Required action -> Pictures stay out. Extract the lines below from the first one through the line with "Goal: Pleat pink", both included.

Dataset excerpt ->
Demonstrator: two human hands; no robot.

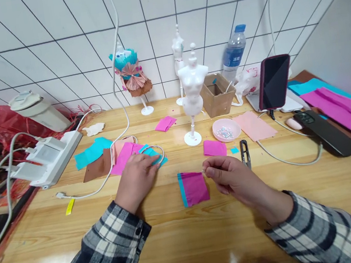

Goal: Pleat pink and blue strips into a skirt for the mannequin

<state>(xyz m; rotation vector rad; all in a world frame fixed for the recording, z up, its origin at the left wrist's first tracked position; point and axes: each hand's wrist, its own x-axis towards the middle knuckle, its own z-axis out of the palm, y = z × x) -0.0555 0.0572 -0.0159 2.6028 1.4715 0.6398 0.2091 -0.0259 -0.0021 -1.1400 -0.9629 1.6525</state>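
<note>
My left hand (138, 176) lies palm down on the table, fingers stretched over a turquoise crepe-paper-like piece (152, 152) and a loop of white cable (161, 147). Under and beside it are magenta (121, 163) and brown (98, 165) pieces. My right hand (229, 176) is closed in a pinch. Something small and pale shows at its fingertips, too small to name. Just left of these fingertips lies a gathered magenta piece with a turquoise edge strip (195, 188). Black thread snips (245, 154) lie beyond my right hand.
A white mannequin (193, 87) stands centrally, near a dish of beads (226, 130) and a cardboard box (218, 95). A dressed mannequin (131, 74) is further back. A power strip (53, 157) with cables sits left; a propped phone (275, 82) and black phone (324, 132) are right.
</note>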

Output of the exercise ->
Demonstrator: two human hands; no robot.


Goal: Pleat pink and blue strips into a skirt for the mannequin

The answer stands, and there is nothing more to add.